A system for establishing large volume repositories of concept coded, and de-identified pathology reports, that supports sharing of de-identified information across institutions. Contact: Rebecca Crowley

NCBO Biomedical Resource Index (http://bioportal.bioontology.org/resources)

NCBO is building a system for automated ontology-based annotation and indexing of biomedical data. We process the textual metadata of diverse elements of biomedical resources such as gene expression data sets, descriptions of radiology images, clinical-trial reports, and PubMed abstracts to annotate and index them with terms from appropriate ontologies.
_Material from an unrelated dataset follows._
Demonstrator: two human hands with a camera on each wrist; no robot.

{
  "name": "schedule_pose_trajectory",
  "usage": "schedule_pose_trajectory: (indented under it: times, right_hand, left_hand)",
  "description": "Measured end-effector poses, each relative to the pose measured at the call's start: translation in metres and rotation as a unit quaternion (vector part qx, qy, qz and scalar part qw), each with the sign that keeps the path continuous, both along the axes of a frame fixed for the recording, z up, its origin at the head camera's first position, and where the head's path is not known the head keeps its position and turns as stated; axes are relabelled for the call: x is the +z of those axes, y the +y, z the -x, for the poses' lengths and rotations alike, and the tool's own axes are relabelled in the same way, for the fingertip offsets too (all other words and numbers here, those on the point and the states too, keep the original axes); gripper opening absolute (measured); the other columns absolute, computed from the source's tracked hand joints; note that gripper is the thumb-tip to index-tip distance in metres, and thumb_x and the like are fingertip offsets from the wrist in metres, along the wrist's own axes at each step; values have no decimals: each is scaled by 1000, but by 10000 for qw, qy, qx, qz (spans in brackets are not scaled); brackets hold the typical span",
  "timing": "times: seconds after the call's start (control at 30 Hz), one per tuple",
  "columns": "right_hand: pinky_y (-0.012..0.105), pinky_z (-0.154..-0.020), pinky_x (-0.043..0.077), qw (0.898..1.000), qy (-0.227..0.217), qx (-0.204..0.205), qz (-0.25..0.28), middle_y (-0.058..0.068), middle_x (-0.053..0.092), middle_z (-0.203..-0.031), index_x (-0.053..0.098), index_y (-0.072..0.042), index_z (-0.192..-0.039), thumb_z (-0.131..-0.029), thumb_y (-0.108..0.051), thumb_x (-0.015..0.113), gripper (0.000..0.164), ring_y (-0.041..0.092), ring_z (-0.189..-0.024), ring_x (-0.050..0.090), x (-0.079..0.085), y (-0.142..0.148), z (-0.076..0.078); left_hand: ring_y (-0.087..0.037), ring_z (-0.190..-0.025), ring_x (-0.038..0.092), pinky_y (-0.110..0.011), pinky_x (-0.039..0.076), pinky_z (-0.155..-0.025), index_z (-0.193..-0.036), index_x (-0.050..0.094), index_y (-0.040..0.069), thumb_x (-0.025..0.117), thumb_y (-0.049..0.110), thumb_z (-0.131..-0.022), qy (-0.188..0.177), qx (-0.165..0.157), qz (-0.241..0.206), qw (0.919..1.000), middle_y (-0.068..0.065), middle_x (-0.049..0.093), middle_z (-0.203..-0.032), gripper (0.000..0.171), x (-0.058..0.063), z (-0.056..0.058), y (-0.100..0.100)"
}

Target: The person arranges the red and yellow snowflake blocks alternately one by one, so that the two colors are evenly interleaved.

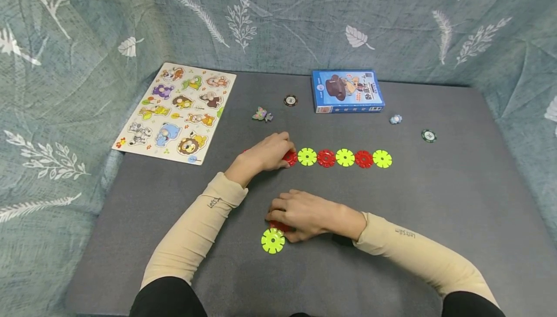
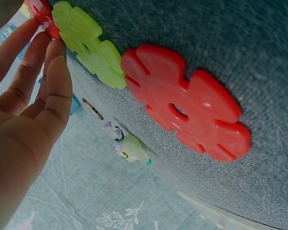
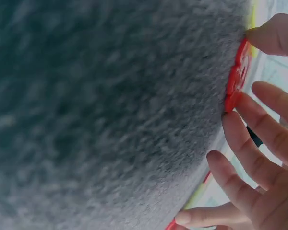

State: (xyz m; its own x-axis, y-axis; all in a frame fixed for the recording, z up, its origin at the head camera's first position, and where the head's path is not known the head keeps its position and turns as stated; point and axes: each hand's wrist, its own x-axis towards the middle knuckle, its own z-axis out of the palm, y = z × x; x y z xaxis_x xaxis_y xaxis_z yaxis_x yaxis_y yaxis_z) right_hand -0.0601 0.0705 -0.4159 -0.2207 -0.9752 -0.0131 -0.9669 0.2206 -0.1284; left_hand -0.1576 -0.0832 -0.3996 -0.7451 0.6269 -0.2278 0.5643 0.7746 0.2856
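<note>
My left hand (image 1: 267, 152) is at the left part of a row of flower-shaped plastic discs, its thumb and fingertips pinching a red disc (image 1: 290, 158). Past it in the left wrist view lie a yellow-green disc (image 2: 89, 43) and a red end disc (image 2: 182, 105), touching in line; the hand mostly hides them from the head view. Nearer the front, my right hand (image 1: 300, 214) holds another red disc (image 3: 237, 76) by its edges between thumb and fingers, low at the table. Against that disc lies a yellow-green disc (image 1: 272, 240).
Rightward the row continues, alternating yellow-green (image 1: 307, 156) and red (image 1: 326, 158). Behind are an animal puzzle board (image 1: 174, 114), a small figurine (image 1: 262, 114), a black chip (image 1: 290, 100), a blue box (image 1: 348, 91), a small blue figure (image 1: 396, 119) and a green chip (image 1: 428, 136).
</note>
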Motion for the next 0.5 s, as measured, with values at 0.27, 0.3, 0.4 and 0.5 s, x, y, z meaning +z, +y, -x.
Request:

CollabRx (http://collabrx.com/)

CollabRx is developing a system that enables teams of experts to discuss and apply state of the art knowledge for the treatment of specific patients for a personalized medicine approach. CollabRx has employed Semantic Web, Lisp, and http://www.tolven.org/, creating a knowledge base and patient record system that links to it. Both Scott Marshall and Eric Prud'hommeaux have met with CollabRx.

Cleveland Clinic

Cleveland Clinic has a clinical report system that has been in use for several years and makes use of XML and RDF to process and store clinical reports for cardiology surgery.

AdisInsight (http://www.adisinsight.com/)

Contact: Diana Faulds responded to Scott's blog entry plea for data and joined a TMO telcon to tell us about the data. She can get others to supply more detail and a cut of the data.